• [ASSIGNMENT]:
Scan the material and copy every line in which "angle" appears.

• [INFORMATION GIVEN]:

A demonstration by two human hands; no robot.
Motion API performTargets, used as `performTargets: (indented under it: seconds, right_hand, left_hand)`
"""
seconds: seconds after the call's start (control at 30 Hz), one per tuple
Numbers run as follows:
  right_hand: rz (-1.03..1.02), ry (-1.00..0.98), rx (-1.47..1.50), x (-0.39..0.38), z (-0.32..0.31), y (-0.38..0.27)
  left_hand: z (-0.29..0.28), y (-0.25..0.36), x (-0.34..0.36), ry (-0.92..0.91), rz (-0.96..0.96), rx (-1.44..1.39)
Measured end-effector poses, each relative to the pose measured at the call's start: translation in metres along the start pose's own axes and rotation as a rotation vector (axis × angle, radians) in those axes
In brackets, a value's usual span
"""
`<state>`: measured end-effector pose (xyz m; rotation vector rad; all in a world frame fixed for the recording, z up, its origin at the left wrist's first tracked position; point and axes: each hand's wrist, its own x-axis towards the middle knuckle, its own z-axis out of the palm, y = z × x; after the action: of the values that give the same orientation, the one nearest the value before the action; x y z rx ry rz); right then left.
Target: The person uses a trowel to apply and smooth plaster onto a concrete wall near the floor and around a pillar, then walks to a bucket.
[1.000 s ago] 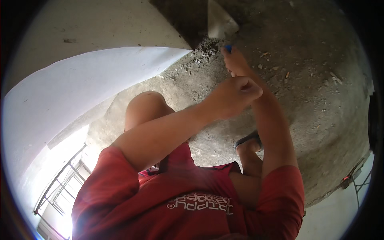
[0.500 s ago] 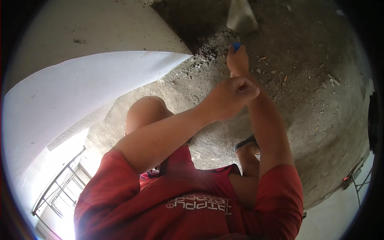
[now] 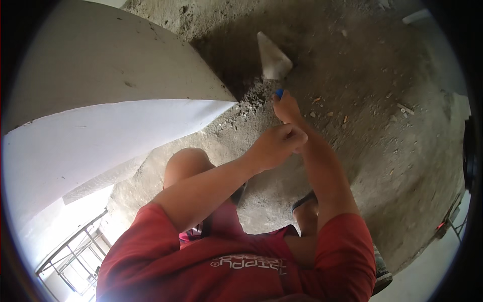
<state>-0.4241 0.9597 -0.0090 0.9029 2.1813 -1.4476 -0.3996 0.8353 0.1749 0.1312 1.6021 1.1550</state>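
Observation:
My right hand [image 3: 288, 107] is closed around the blue handle of a trowel, reaching out low over the rough concrete floor [image 3: 352, 161]. The trowel's pale, pointed blade [image 3: 274, 59] extends beyond the hand, slightly blurred, above a dark patch of floor. Loose grit and small rubble [image 3: 249, 100] lie beside it, by the corner of a white wall. Nearer to me, my left hand [image 3: 276, 146] is curled into a loose fist across the right forearm, and nothing shows in it.
A smooth white wall [image 3: 131, 121] stands on the left, its corner ending near the trowel. Small broken pieces [image 3: 344, 119] and chips lie scattered over the floor to the right. A metal railing [image 3: 75, 251] shows in bright light at the lower left. My bent knee [image 3: 187, 163] is below the left hand.
My view has shifted, so the floor and wall sit lower in the picture. The trowel blade has swung, its point now up and to the left. My left hand stays curled.

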Motion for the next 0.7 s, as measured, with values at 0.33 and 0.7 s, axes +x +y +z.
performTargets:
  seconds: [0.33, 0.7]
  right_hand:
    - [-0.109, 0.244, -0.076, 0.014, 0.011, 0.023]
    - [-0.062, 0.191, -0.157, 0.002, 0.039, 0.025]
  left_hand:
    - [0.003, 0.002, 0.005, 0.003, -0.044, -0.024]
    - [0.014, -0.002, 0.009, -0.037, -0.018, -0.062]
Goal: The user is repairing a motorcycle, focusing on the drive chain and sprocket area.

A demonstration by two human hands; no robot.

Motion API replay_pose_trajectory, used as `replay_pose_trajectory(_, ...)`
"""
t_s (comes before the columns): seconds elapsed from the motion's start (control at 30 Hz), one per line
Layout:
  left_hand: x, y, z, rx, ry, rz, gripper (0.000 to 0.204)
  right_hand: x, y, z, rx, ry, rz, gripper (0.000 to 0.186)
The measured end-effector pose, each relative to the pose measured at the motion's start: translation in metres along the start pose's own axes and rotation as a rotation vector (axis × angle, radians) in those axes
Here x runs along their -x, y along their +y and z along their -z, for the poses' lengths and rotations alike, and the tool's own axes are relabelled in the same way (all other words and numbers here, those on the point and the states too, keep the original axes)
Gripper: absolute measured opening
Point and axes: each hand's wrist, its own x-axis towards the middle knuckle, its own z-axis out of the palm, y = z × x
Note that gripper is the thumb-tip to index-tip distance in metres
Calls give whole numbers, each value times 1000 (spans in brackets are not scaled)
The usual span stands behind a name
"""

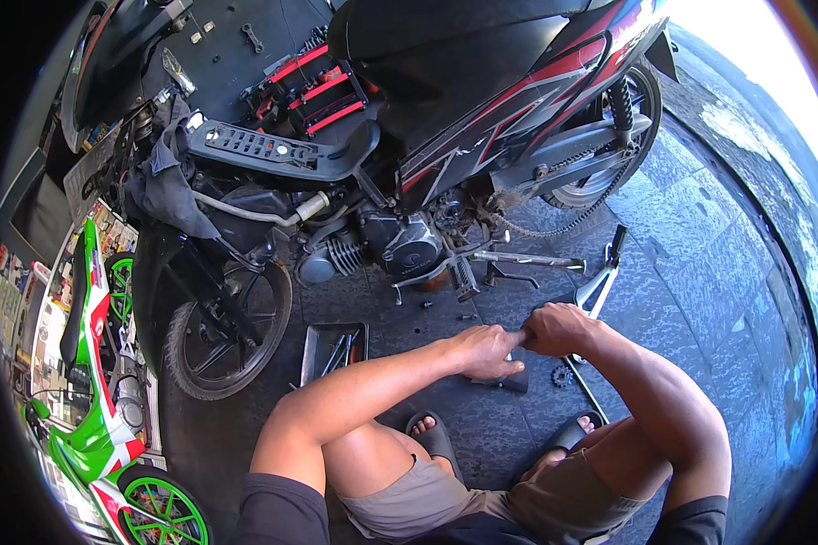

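My left hand [493, 352] and my right hand [559, 329] meet in front of my knees, above the floor. Fingers of both are curled closed around something small and dark between them; its kind is hidden. Just below my left hand shows a dark, block-like object [513, 381], partly covered by the fingers. A small toothed sprocket [562, 374] lies on the floor beneath my right hand, beside a thin metal rod [593, 397]. Beyond the hands stands a black and red motorcycle [482, 82], its engine [407, 245] exposed and its drive chain [554, 232] hanging slack.
A metal tray [311, 350] with several hand tools sits left of my arms. A silver metal part with a black end [600, 283] lies right of the engine. Behind the motorcycle is a red tool rack [323, 91]. A green, white and red motorbike [95, 400] stands at the far left.
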Motion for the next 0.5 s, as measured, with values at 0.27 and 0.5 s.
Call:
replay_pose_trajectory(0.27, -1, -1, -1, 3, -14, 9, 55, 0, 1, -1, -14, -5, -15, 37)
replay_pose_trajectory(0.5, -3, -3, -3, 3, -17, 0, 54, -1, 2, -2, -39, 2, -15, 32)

• [RESPONSE]:
Measured end-effector poses, each relative to the pose measured at the call's start: translation in metres along the start pose's own axes and rotation as a rotation vector (axis × angle, radians) in those axes
The measured end-effector pose, each relative to the pose measured at the motion's start: translation in metres along the start pose's own axes and rotation as a rotation vector (axis × angle, radians) in those axes

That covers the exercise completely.